The Roman code of the Twelve Tables lasted as long as the Roman Empire itself. Though more importantly, they represented a written code which applied right across the social scale from the patricians to the plebeians. The Twelve Tables are generally seen as the beginning of European law and are hence seen as a milestone in history.
It is surprising though that only excerpts of the laws survive to this day. The original tables were destroyed in 390 BC when the Gauls occupied and looted Rome. Naturally they must have survived in other form, yet little has passed down through time to the present. Some manuscripts are only partially legible.
The list on this page is not absolutely complete. Some points remain confused.
From what remains, it seems evident that the rules seemed to have been derived specifically from cases the decemvirs presided over. Hence it can appear a bit of a jumble.
Some laws can appear quaint, others seem extremely harsh.

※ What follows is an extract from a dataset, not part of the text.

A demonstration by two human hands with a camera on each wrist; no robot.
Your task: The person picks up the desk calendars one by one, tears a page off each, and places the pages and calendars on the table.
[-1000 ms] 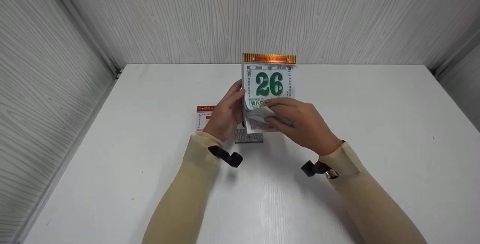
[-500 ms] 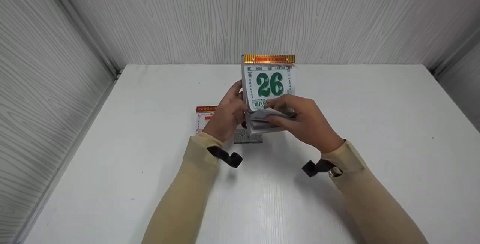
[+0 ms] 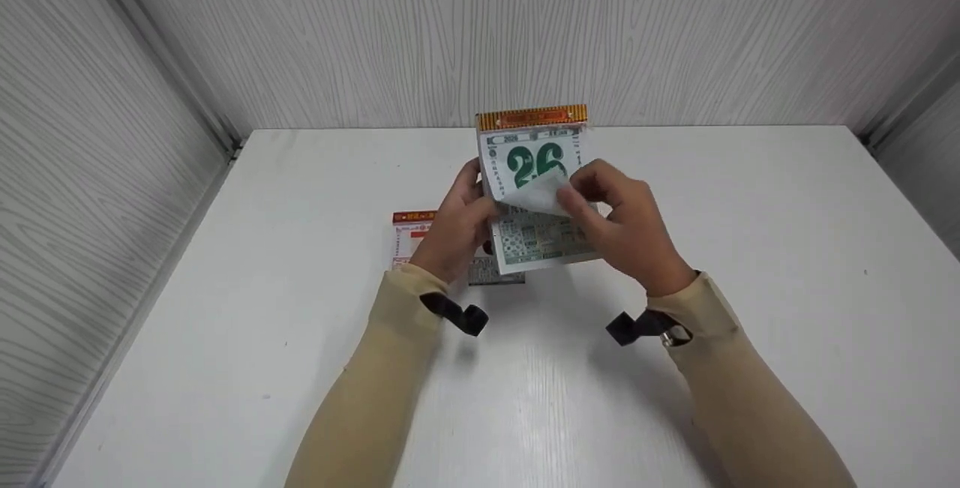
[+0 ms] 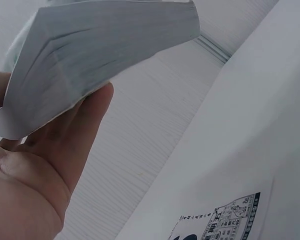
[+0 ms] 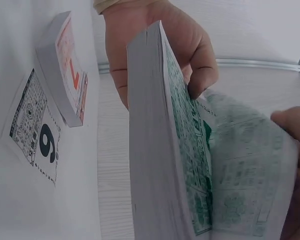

If a man was summoned to court, he had to go. If he did not, then a witness would be called (to confirm that he did not come). Thereafter he could be seized and brought to court by force. If age or infirmity was preventing the summoned person from coming to court, then transport was to be provided. The summoned person could be represented by an advocate. The advocate of a wealthy man had to be a wealthy man himself. (This because, by being his ‘defender’, he in law assumed the liabilities of the accused) If the two sides in court agreed to compromise then the judge (praetor) announced this. If they could not reach agreement, then they were to state their case at the Forum before noon. If one failed to show up the judge would find in favour of the one who came. If both came, the trial was to last no longer than until the sun set.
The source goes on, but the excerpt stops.